Tienen algo de inquietante. Quizá porque vienen a ser un limbo entre la tierra y el cielo. Breve, cosa de segundos o minutos. Aunque a ... veces alguno nos parezca eterno. He conocido muchos. Como los del Empire State, a los que se accede al dejar atrás el mármol negro de Markina. O los de la Torre Eiffel, que te llevan directo hasta las nubes de París. No me olvido de aquellos a los que no subí, pero de alguna manera lo hice.
Como el testigo de los viajes, arriba y abajo, de Lemmon y Maclaine en el rascacielos de la Consolidated Life. Mucho se habla del apartamento, pero todo arrancó en el ascensor. Porque ellos guardan muchos secretos. Al fin y al cabo llevan infinitas vidas en su interior. Por eso lamento la situación de uno de los nuestros.
El ascensor de Begoña. No está pasando su mejor momento. Vive parado en el piso de la incertidumbre. Sin saber si volverá a funcionar. A subir y bajar. Lo que nos anima a recordar su historia. La de un elevador de almas nacido en nuestra cruda postguerra.
Arrancaba la década de los 40 del siglo XX cuando se decidió acondicionar el viejo centro de la villa. En concreto, lugares como la zona de Unamuno, Artekale y la entrada a la Plaza Nueva. Fue entonces cuando la familia Aranguren encargó al arquitecto Rafael Fontán que hiciera algo similar a lo creado por Emiliano Amann en Solokoetxe, unos años antes. Fontán dejó, antes y después, huella en nuestra capital. Sin ir más lejos, el Colegio de la Pureza. Así que era buena apuesta. Pero lo querían más imponente. Y lo hizo. El 31 de julio de 1947 se convertía en realidad, uniendo los barrios altos con las Siete Calles. Su impactante estructura de hormigón, que alcanzaba los 55 metros, era visible desde muchos lugares del Botxo. Eso hizo que desde el primer día formara parte del habitual paisaje bilbaino. Tenía una pasarela en lo alto con unos ventanales en los lados que provocaban la parada en seco de más de un pasajero.
Varios parones
Mirar Bilbao desde allí arriba venía a ser una experiencia casi mística. Hablo en pasado porque, como saben, está en letargo. Han sido varios los parones. El último en 2014. El 8 de julio de ese año dejaba de funcionar. Eran las 11 de la noche. Y de esa silenciosa forma el resto de los amaneceres dejaron de ser una sorpresa. Solo el polvo entraba en su interior.

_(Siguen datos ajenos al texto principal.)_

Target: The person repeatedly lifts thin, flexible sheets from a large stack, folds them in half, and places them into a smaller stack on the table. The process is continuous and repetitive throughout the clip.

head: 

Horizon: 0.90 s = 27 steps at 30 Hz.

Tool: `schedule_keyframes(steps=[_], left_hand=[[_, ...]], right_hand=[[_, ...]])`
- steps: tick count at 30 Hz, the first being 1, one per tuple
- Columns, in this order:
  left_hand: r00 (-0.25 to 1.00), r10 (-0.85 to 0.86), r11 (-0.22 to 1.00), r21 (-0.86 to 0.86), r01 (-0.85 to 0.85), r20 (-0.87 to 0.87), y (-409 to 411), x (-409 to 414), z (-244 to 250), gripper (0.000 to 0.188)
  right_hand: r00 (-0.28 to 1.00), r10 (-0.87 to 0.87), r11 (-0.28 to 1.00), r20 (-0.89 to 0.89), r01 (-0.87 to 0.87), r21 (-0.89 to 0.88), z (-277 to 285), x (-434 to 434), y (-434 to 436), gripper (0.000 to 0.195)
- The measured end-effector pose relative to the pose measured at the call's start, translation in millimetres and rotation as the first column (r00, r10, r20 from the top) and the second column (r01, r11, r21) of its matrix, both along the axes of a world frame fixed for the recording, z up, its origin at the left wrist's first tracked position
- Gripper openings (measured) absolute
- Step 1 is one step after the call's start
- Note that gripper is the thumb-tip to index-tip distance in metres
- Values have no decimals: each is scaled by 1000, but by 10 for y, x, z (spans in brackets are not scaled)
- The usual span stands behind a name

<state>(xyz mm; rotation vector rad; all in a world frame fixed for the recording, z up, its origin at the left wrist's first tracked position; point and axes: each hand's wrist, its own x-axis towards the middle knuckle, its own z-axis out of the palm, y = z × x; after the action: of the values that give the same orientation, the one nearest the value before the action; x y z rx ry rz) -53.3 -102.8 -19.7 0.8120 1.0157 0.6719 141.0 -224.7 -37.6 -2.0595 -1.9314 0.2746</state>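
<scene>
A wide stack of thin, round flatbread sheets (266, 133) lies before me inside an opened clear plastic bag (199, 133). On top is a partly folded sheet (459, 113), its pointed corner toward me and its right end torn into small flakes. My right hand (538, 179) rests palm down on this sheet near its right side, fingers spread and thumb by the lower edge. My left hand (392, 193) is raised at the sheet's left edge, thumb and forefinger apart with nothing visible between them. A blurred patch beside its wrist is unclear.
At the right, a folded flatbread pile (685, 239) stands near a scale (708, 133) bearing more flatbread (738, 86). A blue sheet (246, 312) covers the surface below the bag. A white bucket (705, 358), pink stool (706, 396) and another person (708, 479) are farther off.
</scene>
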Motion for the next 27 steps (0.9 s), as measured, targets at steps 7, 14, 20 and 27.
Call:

Mientras tanto, empresa y administración se enfrascaban en una larga ristra de juicios que han engordado su deuda y agrandado las dudas. De hecho, se ha convertido en una patata caliente pasada de un gobierno autonómico a otro municipal. Y cuanto más tarda en llegar el acuerdo, más crece la paradoja de un ascensor que ni sube ni baja. Pero gasta. Parece que ya hay algo de luz en el horizonte. Que podría haber solución. Pero los vecinos, usuarios y amigos del patrimonio no se fían. Ocho años sin actividad son demasiados. Dan para que la zona se abone a la suciedad, al abandono y a una cierta sensación de inseguridad. Pero, sobre todo, invita a la desazón vecinal. Los paisanos de la parte alta se sienten olvidados por los mandatarios de la baja. Cierto que hay otros ascensores. Y que parte del desuso del que hoy hablamos tiene que ver con ellos. Pero es más que un elevador.
Recuerda a los decorados de la Metrópolis de Fritz Lang. De un futuro extraño. Y, además, tiene ese embrujo de todo aquello que suena a balcón o atalaya. A aquello tan nuestro de cómo se verá Bilbao sin mí. Cierto que no todos son gratos recuerdos. Hubo sus desencuentros, agresiones y hasta alguna desagradable reyerta. Pero no se engañen. No hay rincón en el mundo limpio de vergüenzas. Además, pocos lugares tienen el privilegio de llegar hasta nuestra Amatxu. No es el cielo, pero se le acerca. Por eso estas sentidas líneas. Y por eso la pena. Verlo parado es verlo morir. Y, con él, parte de lo quefuimos.